Il tema della “periferia” è un tema importante per me, ma è solo uno di quelli che tratto. Come detto prima, a me interessa l’umano, il perenne movimento delle cose, ciò che può essere fisicamente sperimentato. Dunque, uno scibile di possibilità di indagine molto ampio e sempre da ridefinire (da cui anche l’importanza di trovare un linguaggio che sappia, di volta in volta, cogliere sempre al meglio il vortice della quotidianità). Da osservatrice di questa città, a me sembra che quello che stiamo vivendo sia un periodo storico di grande crisi, perché ci sono grandi sbilanciamenti tra ricchezza e povertà, tra centro e periferia. Sono cose sulle quali riflettere, non si può far finta di niente.
Ci può raccontare quanto è importante in un lavoro come questo la “ricerca sul campo” (per usare un termine da antropologi)? In questa circostanza specifica come ha agito?
Io le periferie le frequento da sempre. Se dovessi dire come mi sono regolata per “Benvenute stelle”, direi che ho fatto come spesso si fa quando si entra in acqua: prima con cautela e poi, una volta acquisita una certa sicurezza, prendendo il largo. Devo dire che ho incontrato persone davvero interessanti a livello umano e luoghi pieni di vita, due fattori che hanno avuto una grande importanza per quello che volevo raccontare.
Nei suoi lavori, tanto a livello verbale quanto a livello performativo, il ritmo sembra avere una valenza fondamentale. Come riesce ad ottenerlo?
Tutto prende le mosse dalla fase di scrittura, in cui le cose devono avere una loro definizione chiara sin da subito. Ci vuole quindi molta disciplina e tanto, tanto lavoro tecnico. La tecnica è molto importante perché permette di rimanere aderenti a ciò che ci si è prefissi di raggiungere e di non sbandare se si presentano degli inconvenienti in scena. Io sono per la concentrazione, non per l’improvvisazione. La concentrazione è la base di tutto, ti permette di liberarti. E di librarti.
Rimanendo in tema, si deve quindi pensare che la reazione del pubblico alle sue opere non ha una valenza in qualche modo fondante o “alterante”, giusto?
Assolutamente. I miei sono spettacoli strutturati ab origine, non presuppongono uno “scambio” che può avere in qualche modo conseguenze sulla partitura che ho ideato e che ho realizzato. Io cerco di creare delle immagini pure, delle immagini che arrivino alla pancia di chi ho davanti senza la promessa di poterlo magari rasserenare. Il compito dello spettatore è quello di ricevere un’emozione. E per darla e darla al meglio, io ho bisogno che tutto sia perfettamente definito prima.

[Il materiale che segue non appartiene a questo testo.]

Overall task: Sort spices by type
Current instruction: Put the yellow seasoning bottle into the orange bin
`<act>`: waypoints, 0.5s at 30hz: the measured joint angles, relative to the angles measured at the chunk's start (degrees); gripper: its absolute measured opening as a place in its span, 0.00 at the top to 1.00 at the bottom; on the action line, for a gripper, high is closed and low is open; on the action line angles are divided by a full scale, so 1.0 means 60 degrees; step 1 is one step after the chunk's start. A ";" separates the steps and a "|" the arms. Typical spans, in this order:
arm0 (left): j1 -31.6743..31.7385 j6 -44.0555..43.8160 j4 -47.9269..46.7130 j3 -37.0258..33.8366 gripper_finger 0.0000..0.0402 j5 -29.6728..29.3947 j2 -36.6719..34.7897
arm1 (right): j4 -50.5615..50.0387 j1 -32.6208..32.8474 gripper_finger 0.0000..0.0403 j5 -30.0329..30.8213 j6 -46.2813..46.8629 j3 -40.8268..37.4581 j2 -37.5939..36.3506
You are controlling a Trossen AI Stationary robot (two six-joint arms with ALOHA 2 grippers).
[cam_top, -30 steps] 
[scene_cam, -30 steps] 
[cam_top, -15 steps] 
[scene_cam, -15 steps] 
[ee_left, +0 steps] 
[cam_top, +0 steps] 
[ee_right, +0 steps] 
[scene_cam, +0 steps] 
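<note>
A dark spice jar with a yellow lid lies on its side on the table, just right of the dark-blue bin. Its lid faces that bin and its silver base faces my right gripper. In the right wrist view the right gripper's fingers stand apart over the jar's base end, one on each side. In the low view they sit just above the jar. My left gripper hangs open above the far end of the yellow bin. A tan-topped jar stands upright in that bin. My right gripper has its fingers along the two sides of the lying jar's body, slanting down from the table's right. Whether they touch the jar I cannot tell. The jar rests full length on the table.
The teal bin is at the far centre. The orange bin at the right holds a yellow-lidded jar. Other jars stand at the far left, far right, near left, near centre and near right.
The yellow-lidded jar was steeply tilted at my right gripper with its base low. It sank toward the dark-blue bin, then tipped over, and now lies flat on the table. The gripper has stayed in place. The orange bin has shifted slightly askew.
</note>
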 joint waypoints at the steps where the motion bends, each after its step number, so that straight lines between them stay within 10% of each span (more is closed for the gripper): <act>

In chiusura: per lei che ha cominciato da giovanissima tanto da attrice quanto da autrice, che “arma” può essere il teatro per i ragazzi di oggi in un mondo e una società che fanno così tanta paura?
Potentissima! Se si ha disciplina -lo ripeto, la disciplina è fondamentale- il teatro ti consente di liberare la parte più complessa di te, di andare fuori dagli schemi del “non è giusto” e del “non si fa” con i quali si viene pesantemente imbrigliati a livello di coscienza fin da bambini. Il teatro ti permette di trasformare tutto ciò che è colpa, frustrazione, in arte, in libertà. Attraverso il teatro si può accedere nel wild side, nel selvaggio, dove, con buona probabilità, si trova il meglio di ognuno di noi e in cui la nostra capacità di osservare quello che ci circonda funziona davvero al meglio. E, per di più, ci permette anche di prendere in giro certi assiomi, di smontarli una volta per tutte!